CP: Can you tell us about these photographs?
This, for me, is an origin story recording the moment of iron’s birth in ingot form. For the last ten years I’ve been photographing the ends of these thirty- and forty-thousand-pound ingots. The ingots are the raw material that the factory uses to forge all kinds of industrial products. By photographing the end of it, I see all the impurities that create these wild colors. Different chemical elements—silica, manganese, aluminum, dirt, grease—all kinds of materials rise up out of the molten pool of iron and settle in this lake that shrinks away and shows the grain that develops inside. All this lineation has a grain as unique as the human fingerprint or a piece of wood. A lot of steel looks like a homogenous product that you’d never guess had that kind of individuality. The ingot is about six feet in diameter, so I wanted to represent it as big as it could be so you could feel, going into it, that you’re not sure if it’s a photograph of something microscopic or a satellite view of earth from space.

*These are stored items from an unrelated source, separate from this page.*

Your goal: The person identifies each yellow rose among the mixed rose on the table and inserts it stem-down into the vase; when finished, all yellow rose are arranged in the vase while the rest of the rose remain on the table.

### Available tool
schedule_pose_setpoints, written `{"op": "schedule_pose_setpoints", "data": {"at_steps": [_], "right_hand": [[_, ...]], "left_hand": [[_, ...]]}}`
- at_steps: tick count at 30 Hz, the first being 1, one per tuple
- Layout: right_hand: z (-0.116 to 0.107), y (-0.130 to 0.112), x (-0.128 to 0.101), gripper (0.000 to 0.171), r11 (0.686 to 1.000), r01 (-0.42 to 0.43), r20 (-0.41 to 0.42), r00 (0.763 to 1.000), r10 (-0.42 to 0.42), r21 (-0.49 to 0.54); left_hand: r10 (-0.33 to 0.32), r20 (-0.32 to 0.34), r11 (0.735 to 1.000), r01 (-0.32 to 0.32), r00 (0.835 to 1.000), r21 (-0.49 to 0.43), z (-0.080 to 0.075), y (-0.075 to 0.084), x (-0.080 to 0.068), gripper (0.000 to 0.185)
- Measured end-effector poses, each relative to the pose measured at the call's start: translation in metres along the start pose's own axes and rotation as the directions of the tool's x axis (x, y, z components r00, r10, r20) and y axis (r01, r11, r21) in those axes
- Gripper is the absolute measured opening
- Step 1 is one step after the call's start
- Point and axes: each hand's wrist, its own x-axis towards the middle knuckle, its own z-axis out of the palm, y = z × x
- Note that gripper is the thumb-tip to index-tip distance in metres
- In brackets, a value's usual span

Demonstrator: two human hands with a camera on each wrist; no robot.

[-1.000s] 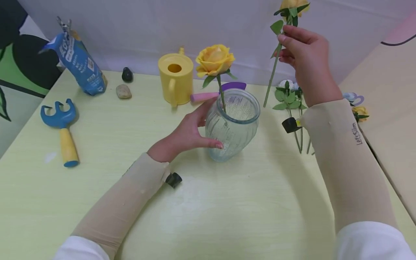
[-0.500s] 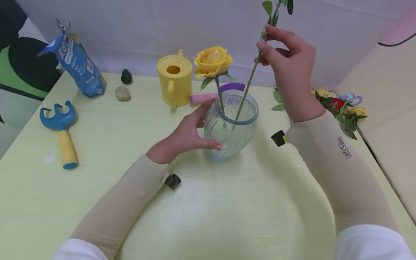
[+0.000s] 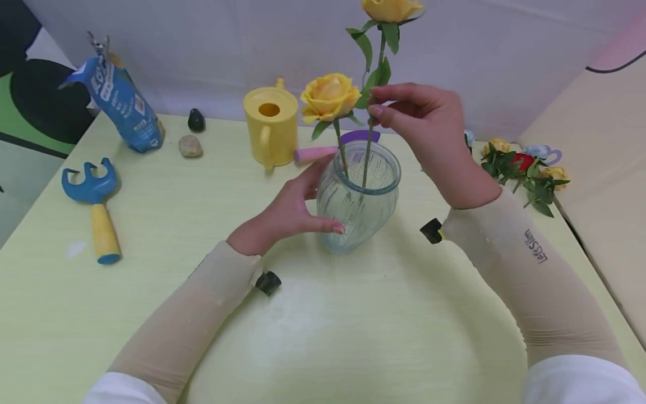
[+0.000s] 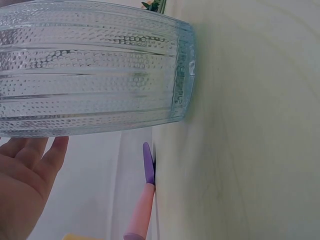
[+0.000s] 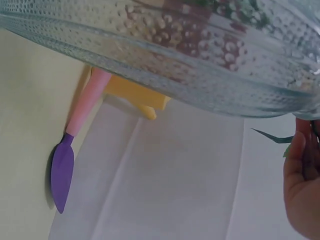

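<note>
A ribbed clear glass vase [image 3: 360, 216] stands on the table, and my left hand [image 3: 282, 210] holds its left side, thumb across the front and fingers behind. One yellow rose [image 3: 330, 96] leans in the vase. My right hand [image 3: 429, 129] pinches the stem of a second, taller yellow rose [image 3: 392, 8] above the rim; its lower stem is inside the vase. The wrist views show the dimpled glass of the vase [image 4: 90, 70] close up. In the right wrist view, the right hand [image 5: 302, 190] is partly cut off beside a green leaf.
Behind the vase lies a trowel [image 3: 315, 152] with pink handle and purple blade, beside a yellow watering can [image 3: 272, 126]. Red and yellow flowers [image 3: 525, 165] lie at the right. At the left are a toy rake [image 3: 101, 210], two stones [image 3: 190, 146] and a blue bag [image 3: 123, 104].
My right hand has moved left and down, bringing the second rose from beside the vase into its mouth. My left hand has stayed on the vase.
</note>
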Motion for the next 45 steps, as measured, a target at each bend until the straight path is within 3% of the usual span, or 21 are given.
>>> {"op": "schedule_pose_setpoints", "data": {"at_steps": [12,23,33,45], "right_hand": [[0.001,0.013,-0.007,0.009,0.994,-0.098,0.123,0.987,0.104,-0.055],[0.001,0.015,-0.008,0.007,0.99,0.013,0.231,0.973,0.02,-0.142],[-0.008,0.016,-0.014,0.012,0.993,-0.009,0.233,0.972,0.038,-0.121],[-0.022,0.016,-0.018,0.01,0.99,-0.12,0.165,0.978,0.131,-0.07]], "left_hand": [[0.017,0.002,1.0,-0.017,1.0,-0.005,0.0,0.0,0.0,0.107],[0.044,-0.009,0.999,-0.044,0.999,-0.009,-0.001,-0.001,0.0,0.107],[0.036,0.0,0.999,-0.036,0.999,-0.016,0.0,-0.002,0.0,0.105],[0.046,-0.011,0.999,-0.046,0.999,-0.013,0.0,-0.001,0.0,0.107]]}}
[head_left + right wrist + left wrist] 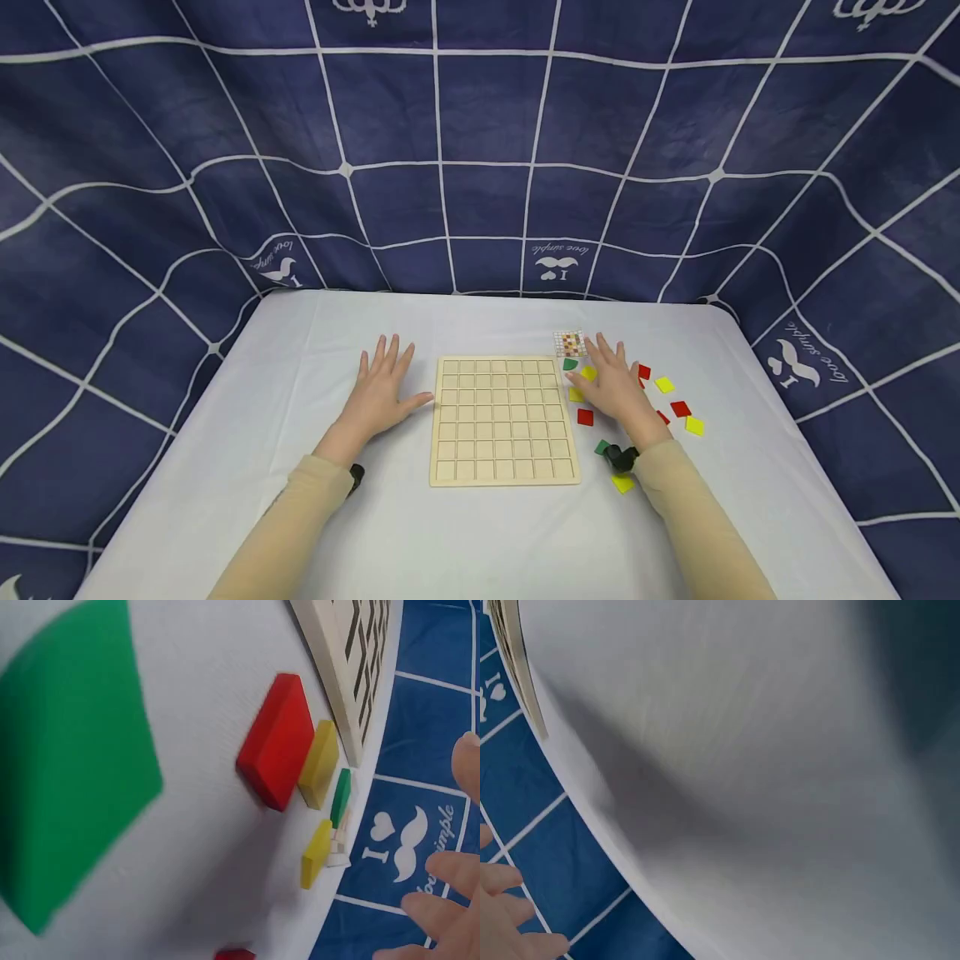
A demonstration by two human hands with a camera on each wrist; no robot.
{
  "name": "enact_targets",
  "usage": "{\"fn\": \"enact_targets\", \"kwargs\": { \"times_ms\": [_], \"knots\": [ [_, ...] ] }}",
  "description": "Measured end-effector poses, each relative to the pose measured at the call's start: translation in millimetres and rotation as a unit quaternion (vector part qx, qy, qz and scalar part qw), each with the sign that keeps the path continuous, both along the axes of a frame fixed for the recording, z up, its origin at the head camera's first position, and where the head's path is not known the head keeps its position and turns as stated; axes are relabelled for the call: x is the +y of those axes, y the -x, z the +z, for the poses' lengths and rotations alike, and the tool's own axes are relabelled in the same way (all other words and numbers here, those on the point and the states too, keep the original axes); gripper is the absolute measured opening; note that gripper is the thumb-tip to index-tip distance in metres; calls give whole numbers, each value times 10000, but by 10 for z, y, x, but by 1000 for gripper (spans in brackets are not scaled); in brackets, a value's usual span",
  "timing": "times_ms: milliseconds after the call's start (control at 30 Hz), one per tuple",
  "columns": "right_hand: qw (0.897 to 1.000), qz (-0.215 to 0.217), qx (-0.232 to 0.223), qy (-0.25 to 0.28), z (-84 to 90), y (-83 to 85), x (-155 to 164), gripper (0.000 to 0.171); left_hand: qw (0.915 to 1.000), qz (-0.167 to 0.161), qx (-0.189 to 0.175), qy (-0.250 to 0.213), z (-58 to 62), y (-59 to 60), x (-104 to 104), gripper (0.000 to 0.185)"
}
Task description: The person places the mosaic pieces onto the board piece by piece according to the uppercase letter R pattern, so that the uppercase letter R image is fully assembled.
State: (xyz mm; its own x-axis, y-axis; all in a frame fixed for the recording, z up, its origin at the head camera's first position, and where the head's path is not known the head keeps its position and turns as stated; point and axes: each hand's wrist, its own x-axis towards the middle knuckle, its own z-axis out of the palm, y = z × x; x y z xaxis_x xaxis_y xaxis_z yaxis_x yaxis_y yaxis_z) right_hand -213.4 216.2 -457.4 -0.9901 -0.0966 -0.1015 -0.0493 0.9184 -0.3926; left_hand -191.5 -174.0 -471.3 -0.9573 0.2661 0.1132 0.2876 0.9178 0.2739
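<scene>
A wooden grid board (504, 422) lies flat on the white table between the two hands. To its left is my left hand (380, 389), fingers spread, thumb pointing at the board's left edge and nothing held. On the other side my right hand (615, 385) spreads its fingers above loose tiles, holding nothing. Near it are a red tile (585, 417), a yellow tile (576, 394) and a green piece (570, 364). A small printed pattern card (569, 343) lies by the right fingertips. In the right wrist view a green tile (82, 765) looms close, with a red tile (277, 742) beyond.
More tiles lie scattered right of the right hand, among them a yellow tile (694, 426) and a red tile (680, 408). Another yellow tile (622, 483) sits below the right wrist. A blue gridded curtain (480, 200) surrounds the table's back and sides.
</scene>
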Motion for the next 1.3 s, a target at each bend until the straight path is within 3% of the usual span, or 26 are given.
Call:
{"fn": "enact_targets", "kwargs": {
  "times_ms": [233, 500, 700, 1300],
  "knots": [
    [9985, -74, -443, 300, -74, 4, 31, 79, 9985, -151, -466, -255, -63, -79, 70, 93],
    [9966, -428, -181, 678, -109, 91, 81, 60, 9938, -205, -1019, -396, -62, -103, 143, 89],
    [9923, -850, -282, 857, -152, 208, 102, 52, 9905, -202, -1276, -474, -68, -114, 166, 86],
    [9813, -1482, -766, 962, -210, 305, 92, 40, 9868, -389, -1557, -213, -118, -132, 182, 90]
  ]
}}
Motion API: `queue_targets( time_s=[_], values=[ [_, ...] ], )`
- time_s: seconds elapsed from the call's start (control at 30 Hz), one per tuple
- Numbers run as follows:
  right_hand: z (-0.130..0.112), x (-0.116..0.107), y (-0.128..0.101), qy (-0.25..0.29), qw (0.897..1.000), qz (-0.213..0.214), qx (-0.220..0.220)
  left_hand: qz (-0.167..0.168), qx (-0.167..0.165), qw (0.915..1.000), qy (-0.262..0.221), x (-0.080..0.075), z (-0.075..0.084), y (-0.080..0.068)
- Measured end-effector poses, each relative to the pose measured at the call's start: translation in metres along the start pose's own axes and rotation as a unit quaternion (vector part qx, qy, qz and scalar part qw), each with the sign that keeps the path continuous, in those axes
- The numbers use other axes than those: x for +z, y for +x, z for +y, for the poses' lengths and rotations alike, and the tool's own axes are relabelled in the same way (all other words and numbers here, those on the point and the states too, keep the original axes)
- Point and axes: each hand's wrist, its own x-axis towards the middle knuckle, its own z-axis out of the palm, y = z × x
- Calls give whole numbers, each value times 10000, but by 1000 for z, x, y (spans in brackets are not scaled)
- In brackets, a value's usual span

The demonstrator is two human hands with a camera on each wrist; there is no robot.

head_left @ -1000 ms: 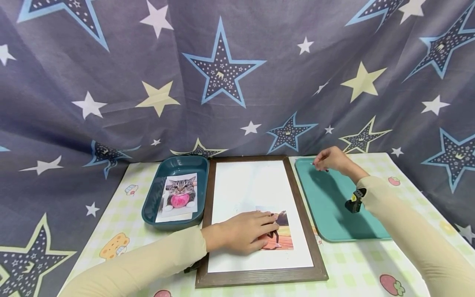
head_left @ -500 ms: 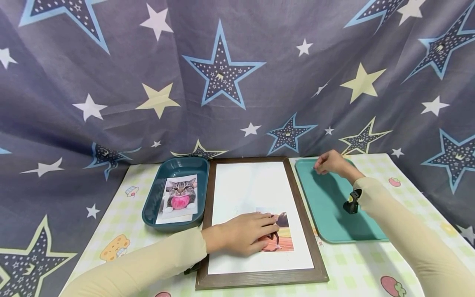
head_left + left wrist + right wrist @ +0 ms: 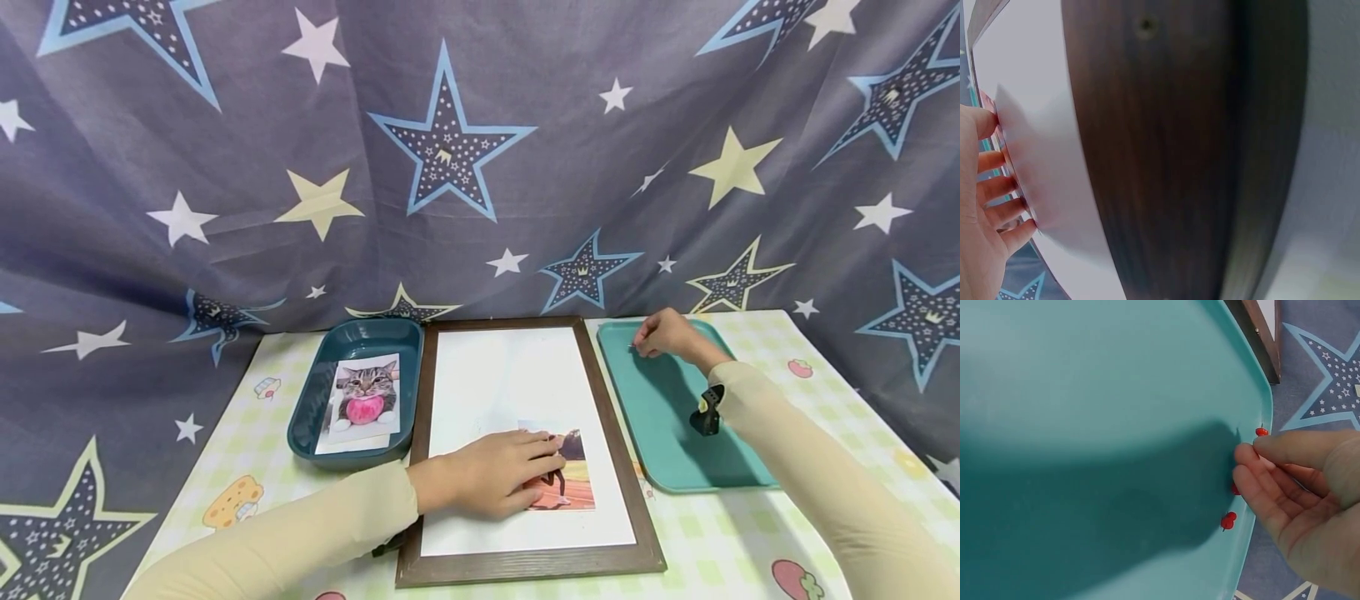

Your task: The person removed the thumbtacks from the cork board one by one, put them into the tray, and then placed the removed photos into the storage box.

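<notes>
My left hand (image 3: 491,473) lies with its fingers spread over a photo print (image 3: 576,487) on the white board (image 3: 506,367) with a brown wooden frame. The fingers cover the print's left part, which shows a figure on reddish ground. Over the far end of the green tray (image 3: 675,442), my right hand (image 3: 670,335) pinches with thumb and fingertips, and a thin needle point pokes out past them. A push pin's body is mostly hidden in that pinch. Red push pins (image 3: 1228,521) lie by the tray's rim around the fingers in the right wrist view.
Left of the board stands a dark teal bin (image 3: 303,417) holding several photo prints (image 3: 365,396), the top one of a cat with a pink heart. A checked tablecloth (image 3: 262,433) covers the table. A star-patterned curtain (image 3: 480,250) hangs right behind it.
My right hand has dropped slightly toward the tray's far end, its fingers drawn closer together. The left hand stays on the photo print.
</notes>
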Motion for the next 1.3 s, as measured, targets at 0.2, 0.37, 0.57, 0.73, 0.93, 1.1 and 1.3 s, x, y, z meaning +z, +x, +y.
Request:
queue_targets(
  time_s=[0.2, 0.37, 0.57, 0.73, 0.93, 1.1, 1.3],
  values=[
    [0, 3, 2, -120, 9999, 64, 14, 21, -5, 10000, 21, -1, 0, 0],
    [1, 5, 3, -242, 9997, 71, -42, 19, -6, 10000, 2, -1, 0, 0],
    [3, 6, 4, -366, 9992, 81, -126, -18, -26, 10000, 6, -1, 0, 1],
    [2, 6, 4, -464, 9988, 82, -142, -46, -43, 10000, -49, -1, 0, 1],
    [1, 8, 3, -624, 9979, 144, -132, -55, -62, 9999, -110, -2, 1, 0],
    [0, 9, 2, -771, 9966, 186, -217, -35, -55, 10000, -68, -2, 2, 0],
    [-1, 10, 3, -882, 9958, 207, -142, -23, -46, 10000, -61, -3, 2, -1]
  ],
)
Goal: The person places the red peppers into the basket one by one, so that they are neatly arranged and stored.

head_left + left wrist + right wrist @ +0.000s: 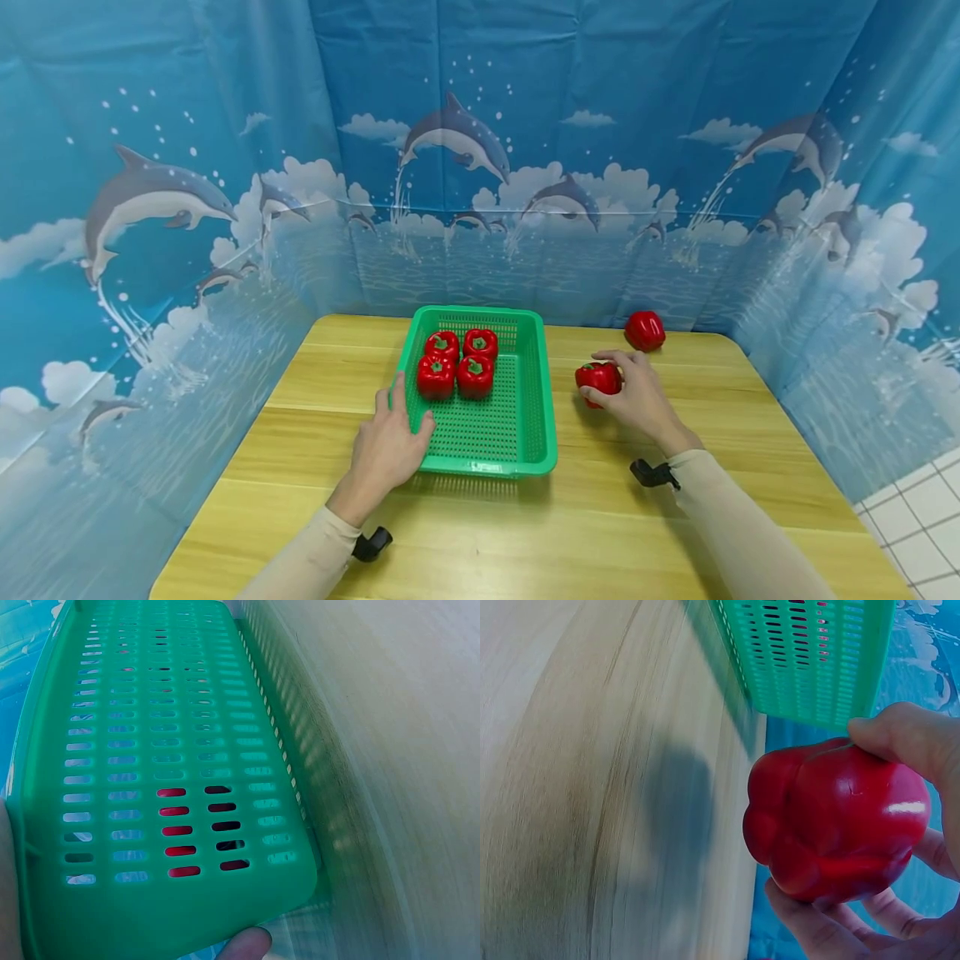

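Observation:
A green plastic basket (517,467) with slotted walls sits on the table, holding several red bell peppers (476,377) grouped toward its back left, stems up. At its front left corner my left hand (390,446) grips the basket, thumb over the rim and fingers along the outer side. In the left wrist view a fingertip (247,943) shows at the lower edge of the wall. Right of the basket, my right hand (637,400) holds another red bell pepper (836,821) between thumb and fingers, above the table with its shadow apart from it.
One more red bell pepper (645,331) lies on its side near the table's back edge, just beyond my right hand. The wooden table (480,542) is enclosed by a blue dolphin-print curtain (480,250) at the back and sides. White tiles (918,517) show at lower right.

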A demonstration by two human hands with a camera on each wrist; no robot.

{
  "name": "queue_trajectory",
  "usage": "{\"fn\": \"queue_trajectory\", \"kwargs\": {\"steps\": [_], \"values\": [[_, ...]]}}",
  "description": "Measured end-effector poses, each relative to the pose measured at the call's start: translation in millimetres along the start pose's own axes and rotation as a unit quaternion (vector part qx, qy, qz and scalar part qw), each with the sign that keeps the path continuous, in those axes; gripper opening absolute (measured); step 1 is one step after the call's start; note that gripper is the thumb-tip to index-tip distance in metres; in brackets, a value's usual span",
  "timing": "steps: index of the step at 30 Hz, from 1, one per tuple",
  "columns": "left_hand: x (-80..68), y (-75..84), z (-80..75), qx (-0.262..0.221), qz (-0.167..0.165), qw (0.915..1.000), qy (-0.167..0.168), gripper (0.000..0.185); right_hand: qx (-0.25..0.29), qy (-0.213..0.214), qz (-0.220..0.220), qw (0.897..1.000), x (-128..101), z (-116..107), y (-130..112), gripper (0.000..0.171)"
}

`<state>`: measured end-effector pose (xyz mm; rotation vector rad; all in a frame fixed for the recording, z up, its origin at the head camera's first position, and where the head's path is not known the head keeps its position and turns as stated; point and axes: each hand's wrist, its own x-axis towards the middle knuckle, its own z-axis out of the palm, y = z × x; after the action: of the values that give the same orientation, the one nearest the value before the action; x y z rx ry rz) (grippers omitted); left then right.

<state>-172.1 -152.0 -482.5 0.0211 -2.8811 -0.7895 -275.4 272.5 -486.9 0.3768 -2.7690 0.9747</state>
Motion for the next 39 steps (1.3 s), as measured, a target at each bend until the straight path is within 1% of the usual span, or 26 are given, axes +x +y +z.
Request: {"fn": "queue_trajectory", "kwargs": {"steps": [8,15,22,30,39], "values": [[0.5,0.5,0.1,0.001,-0.002,1.0,0.002,0.094,-0.001,-0.001,-0.002,1.0,0,0,-6,0.063],[0.8,1.8,-0.6,-0.001,-0.007,1.0,0.003,0.093,0.015,0.005,-0.004,1.0,1,3,-10,0.057],[-0.3,1.2,-1.1,0.0,-0.008,1.0,0.0,0.093,0.016,0.007,-0.007,1.0,-1,5,-13,0.053],[0.8,1.9,-1.4,-0.001,-0.005,1.0,0.003,0.094,0.028,0.021,-0.019,0.999,-2,6,-18,0.052],[0.0,2.3,-0.5,-0.005,-0.009,0.9999,0.003,0.094,0.026,0.033,-0.024,0.999,-4,5,-24,0.052]]}}
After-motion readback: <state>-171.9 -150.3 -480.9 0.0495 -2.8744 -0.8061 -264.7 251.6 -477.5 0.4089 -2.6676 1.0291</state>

I have access to materials that are among the strongest, most durable, most rust-resistant materials in the world, and it’s really a phenomenal playground of possibilities. I try to manipulate and exploit something that’s inherent in its grain structure that allows a viewer to experience it as if you’re looking at it through a microscope. It pulls to the surface something that you wouldn’t be able to see otherwise.
LT: There’s a sort of “primary-ness” here in New Mexico that I’m drawn to, and I feel that in your work. Do you feel the work takes on different guises in different locations? Is it received differently?
I would say that the work, out of context, is received differently. These works are about the geology, about the lateritic soil that we find in a lot of places in the West. If somebody’s not living in an erosive landscape, I don’t know if they would naturally gravitate toward a rusty piece of metal. The fact that these sculptures are made from a very high-carbon steel means that the velvety surface that you see on it—that is a rainwater-induced rust—it will always be like that; it’s not like corten that will eventually rust away in the rust belt of the Mid-West, or other places with a salty environment. That won’t happen to these pieces. For me, they have a geologic kinship with desert varnish, this darkened, rain- and mineral-induced striation. This sculpture is being shipped to London, so we’ll see what happens. Does it respond favorably in those weather conditions? Is it responded to favorably by people who will encounter that work in a public space? It’s hard to say. Does Georgia O’Keeffe’s work, out of context, play the same role? Some of her work does; but some of it, you really need the landscape to posit it in its full, fleshed-out experience. You could think of many different artists who are working here, and some of the work feels of this place, even Bruce Nauman’s video Setting a Good Corner [2000]—or, certainly the work that Susan Rothenberg has painted here, you feel the place.
LT: What’s next, with your work moving in these new directions?
Many artists experience a moment in their careers where they can see a path towards success, where the work is responded to really well. Maybe there’s a gallerist who really likes the direction you’re going in, and you have a choice about sticking with that or moving on. Whenever I feel that acceptance, man, I turn 180 degrees and try to figure out another path, even though you’d have to see all of my work at once to know that. People are familiar with some of my works now, but when they were first shown, the pieces were a dramatic departure from what everyone had expected. The desire is always to say, “This is only the beginning. How can I push it further?”